One-fifth, or 21 percent, said all or most of their workforces are still at home, or mostly remote, compared with four-fifths (81 percent) a year ago. Half are in a hybrid mode, and more than a quarter are mostly or fully in-person again.
“Employers are going right up to the line of requiring folks to come in,” said JD Chesloff, the Roundtable’s president. “They’re not quite there yet. ... Once you start crossing that line into mandating, you lose people.”
Still, only 6 percent of respondents said their company’s long-term plan is to go fully remote. Most companies — 68 percent — expect hybrid schedules will be the “new normal.”
This is the second time the Roundtable, working with consultancy McKinsey & Co., has conducted such a survey of its members. It took the first poll about a year ago amid the start of the vaccine rollout. Now, employers presumably have more clarity about long-term plans. One interesting comparison point: A year ago, 19 percent of respondents expected the new normal would involve being in person all or most of the time. Now that’s up to 26 percent, with the number of employers expecting a blend of in-person and remote work becoming the norm dropping from 79 percent, to this year’s 68 percent.
The vast majority of respondents said they plan to maintain or expand their headcount in Massachusetts, though one-third plan to reduce local office footprints. Chesloff said he found the stat showing the sharp increase in companies with at least 10 percent of employees in out-of-state locations to be alarming. To prevent a continued shift, Chesloff said, business leaders should work with state policymakers to provide more support for childcare, housing production, and workforce training.
The report also points to successful corporate strategies for retaining and attracting employees. They include flexible working hours, higher salaries, hybrid-work tools, and mental health and wellness programs.
Accounting and consulting giant KPMG, which employs about 1,300 people in Boston, has seen some success in curbing attrition in recent months, by bumping up pay, 401(k) benefits, and paid parental leave, as well as reducing healthcare premiums. John Capone, head of KPMG’s Boston operations, said the firm is still looking to grow its local workforce. Many employees will spend a few days a week either at KPMG’s downtown office or a client site. Some might only do so a few times a month. Almost nobody will be consistently back all five days.
“What we’re trying to say is, we will embrace the hybrid model, but we will encourage you to come together, from time to time,” Capone said. “We think [our] people and those connections they make [in person] are still very important to retention and maintaining our culture.”
Employer surveys in other locations also show a widespread embrace of hybrid work. For example, the Partnership for New York City reported on Monday that it found 78 percent of office employers in that city are planning for a hybrid model, with only 10 percent requiring daily attendance.

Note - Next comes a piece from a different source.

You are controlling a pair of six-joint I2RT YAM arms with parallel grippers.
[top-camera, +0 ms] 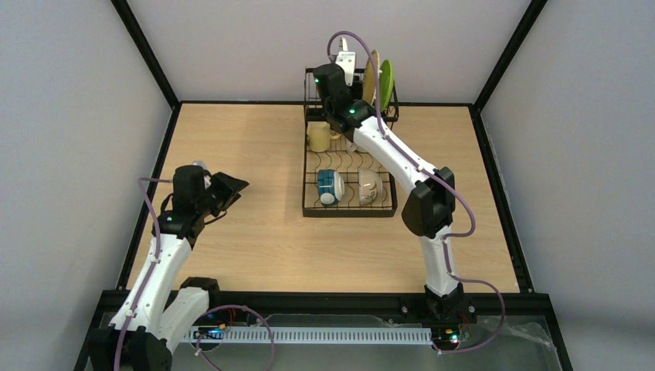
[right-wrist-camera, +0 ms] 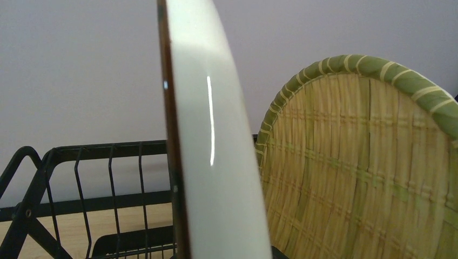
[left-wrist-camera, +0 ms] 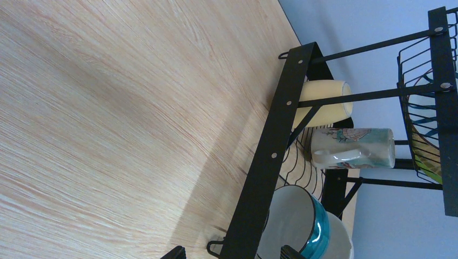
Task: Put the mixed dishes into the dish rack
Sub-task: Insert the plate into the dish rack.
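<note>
The black wire dish rack (top-camera: 310, 202) stands mid-table. Its tall basket end holds a tan woven-look plate (top-camera: 371, 77) (right-wrist-camera: 367, 172) and a lime green plate (top-camera: 387, 77), both on edge. My right gripper (top-camera: 344, 77) (right-wrist-camera: 222, 253) reaches into that basket. It is open, with a white dark-rimmed plate (right-wrist-camera: 216, 162) standing edge-on between its fingers. On the rack's base lie a pale yellow mug (top-camera: 319, 137) (left-wrist-camera: 324, 102), a blue-outside bowl (top-camera: 330, 187) (left-wrist-camera: 302, 221) and a patterned mug (left-wrist-camera: 351, 148). My left gripper (top-camera: 228, 188) (left-wrist-camera: 231, 253) hangs open and empty left of the rack.
A black frame rims the wooden table (top-camera: 247, 232). In the left wrist view the rack's side rail (left-wrist-camera: 275, 151) runs close to my fingertips (left-wrist-camera: 173, 252), and a white bowl (left-wrist-camera: 340, 237) sits behind the blue one. The right arm's elbow (top-camera: 426, 205) hangs beside the rack.
</note>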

Cambridge-based Forrester Research, meanwhile, released a report last week that found half of surveyed employers nationwide plan to use a hybrid model, with 15 percent moving to a mostly or completely remote approach, and one-third requiring a return to prepandemic commuting habits.
J. P. Gownder, principal analyst on Forrester’s “Future of Work” team, said many bosses miss the camaraderie of office culture but also want to respect employees who have proven they can do their jobs remotely. But, he said, the “future of work” remains a moving target.
“We are still in a state of flux,” Gownder said. “We won’t always be in a tight talent market.”